The records that follow must be repeated exactly as they stand.

Start of Data extracts

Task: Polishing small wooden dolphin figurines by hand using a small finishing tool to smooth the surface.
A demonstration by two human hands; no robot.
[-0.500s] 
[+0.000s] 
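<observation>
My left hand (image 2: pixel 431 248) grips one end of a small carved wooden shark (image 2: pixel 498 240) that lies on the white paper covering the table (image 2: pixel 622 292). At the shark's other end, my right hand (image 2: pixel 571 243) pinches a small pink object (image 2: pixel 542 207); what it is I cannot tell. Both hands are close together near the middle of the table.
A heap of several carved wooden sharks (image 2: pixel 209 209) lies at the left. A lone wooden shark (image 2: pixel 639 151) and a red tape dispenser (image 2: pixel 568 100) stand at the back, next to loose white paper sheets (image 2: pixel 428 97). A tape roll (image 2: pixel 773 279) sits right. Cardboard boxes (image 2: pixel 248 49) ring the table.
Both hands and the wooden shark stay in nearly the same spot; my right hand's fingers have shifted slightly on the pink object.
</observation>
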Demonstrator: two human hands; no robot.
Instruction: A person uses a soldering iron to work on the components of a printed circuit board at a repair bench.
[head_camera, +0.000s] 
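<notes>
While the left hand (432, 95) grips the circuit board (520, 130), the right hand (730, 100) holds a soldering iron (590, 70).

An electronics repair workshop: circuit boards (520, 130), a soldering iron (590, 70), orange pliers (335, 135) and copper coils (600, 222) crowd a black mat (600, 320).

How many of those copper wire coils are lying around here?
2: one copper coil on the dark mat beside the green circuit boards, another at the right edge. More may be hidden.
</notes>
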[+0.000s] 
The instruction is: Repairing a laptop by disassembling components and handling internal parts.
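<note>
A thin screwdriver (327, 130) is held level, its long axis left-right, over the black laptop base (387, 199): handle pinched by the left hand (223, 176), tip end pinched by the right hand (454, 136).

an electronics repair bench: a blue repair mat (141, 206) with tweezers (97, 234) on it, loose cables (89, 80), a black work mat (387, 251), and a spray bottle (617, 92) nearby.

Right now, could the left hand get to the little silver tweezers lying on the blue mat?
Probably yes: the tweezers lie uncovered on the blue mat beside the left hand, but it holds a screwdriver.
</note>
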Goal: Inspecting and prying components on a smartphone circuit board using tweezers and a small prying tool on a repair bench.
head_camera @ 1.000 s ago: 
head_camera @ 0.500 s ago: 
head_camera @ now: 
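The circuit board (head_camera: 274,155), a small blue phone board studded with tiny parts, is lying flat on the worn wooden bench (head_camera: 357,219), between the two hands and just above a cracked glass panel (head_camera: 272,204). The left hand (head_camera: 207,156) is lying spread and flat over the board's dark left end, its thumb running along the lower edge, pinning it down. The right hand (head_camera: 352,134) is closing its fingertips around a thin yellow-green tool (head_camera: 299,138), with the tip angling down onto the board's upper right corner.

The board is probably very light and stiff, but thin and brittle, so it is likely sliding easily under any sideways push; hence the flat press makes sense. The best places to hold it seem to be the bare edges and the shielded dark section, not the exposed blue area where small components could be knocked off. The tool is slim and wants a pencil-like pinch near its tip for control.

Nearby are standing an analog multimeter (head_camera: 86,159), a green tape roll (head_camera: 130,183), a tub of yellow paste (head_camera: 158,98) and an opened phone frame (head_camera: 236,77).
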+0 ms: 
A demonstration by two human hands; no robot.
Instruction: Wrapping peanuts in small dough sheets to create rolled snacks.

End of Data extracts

Solved problem:
Task: Polishing small wooden dolphin figurines by hand using a small finishing tool to smooth the surface.
A demonstration by two human hands; no robot.
[-0.500s] 
[+0.000s] 
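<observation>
My left hand (image 2: pixel 431 248) grips one end of a small carved wooden shark (image 2: pixel 498 240) that lies on the white paper covering the table (image 2: pixel 622 292). At the shark's other end, my right hand (image 2: pixel 571 243) pinches a small pink object (image 2: pixel 542 207); what it is I cannot tell. Both hands are close together near the middle of the table.
A heap of several carved wooden sharks (image 2: pixel 209 209) lies at the left. A lone wooden shark (image 2: pixel 639 151) and a red tape dispenser (image 2: pixel 568 100) stand at the back, next to loose white paper sheets (image 2: pixel 428 97). A tape roll (image 2: pixel 773 279) sits right. Cardboard boxes (image 2: pixel 248 49) ring the table.
Both hands and the wooden shark stay in nearly the same spot; my right hand's fingers have shifted slightly on the pink object.
</observation>
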Demonstrator: two human hands; no robot.
Instruction: A person uses a soldering iron to work on the components of a printed circuit board at a repair bench.
[head_camera, +0.000s] 
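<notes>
While the left hand (432, 95) grips the circuit board (520, 130), the right hand (730, 100) holds a soldering iron (590, 70).

An electronics repair workshop: circuit boards (520, 130), a soldering iron (590, 70), orange pliers (335, 135) and copper coils (600, 222) crowd a black mat (600, 320).

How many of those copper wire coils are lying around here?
2: one copper coil on the dark mat beside the green circuit boards, another at the right edge. More may be hidden.
</notes>
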[+0.000s] 
The instruction is: Repairing a laptop by disassembling components and handling internal parts.
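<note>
A thin screwdriver (327, 130) is held level, its long axis left-right, over the black laptop base (387, 199): handle pinched by the left hand (223, 176), tip end pinched by the right hand (454, 136).

an electronics repair bench: a blue repair mat (141, 206) with tweezers (97, 234) on it, loose cables (89, 80), a black work mat (387, 251), and a spray bottle (617, 92) nearby.

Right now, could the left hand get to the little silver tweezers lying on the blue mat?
Probably yes: the tweezers lie uncovered on the blue mat beside the left hand, but it holds a screwdriver.
</note>
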Goal: Inspecting and prying components on a smartphone circuit board using tweezers and a small prying tool on a repair bench.
head_camera @ 1.000 s ago: 
head_camera @ 0.500 s ago: 
head_camera @ now: 
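The circuit board (head_camera: 274,155), a small blue phone board studded with tiny parts, is lying flat on the worn wooden bench (head_camera: 357,219), between the two hands and just above a cracked glass panel (head_camera: 272,204). The left hand (head_camera: 207,156) is lying spread and flat over the board's dark left end, its thumb running along the lower edge, pinning it down. The right hand (head_camera: 352,134) is closing its fingertips around a thin yellow-green tool (head_camera: 299,138), with the tip angling down onto the board's upper right corner.

The board is probably very light and stiff, but thin and brittle, so it is likely sliding easily under any sideways push; hence the flat press makes sense. The best places to hold it seem to be the bare edges and the shielded dark section, not the exposed blue area where small components could be knocked off. The tool is slim and wants a pencil-like pinch near its tip for control.

Nearby are standing an analog multimeter (head_camera: 86,159), a green tape roll (head_camera: 130,183), a tub of yellow paste (head_camera: 158,98) and an opened phone frame (head_camera: 236,77).
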+0 ms: 
A demonstration by two human hands; no robot.
Instruction: Wrapping peanuts in small dough sheets to create rolled snacks.

The answer has been fully written out.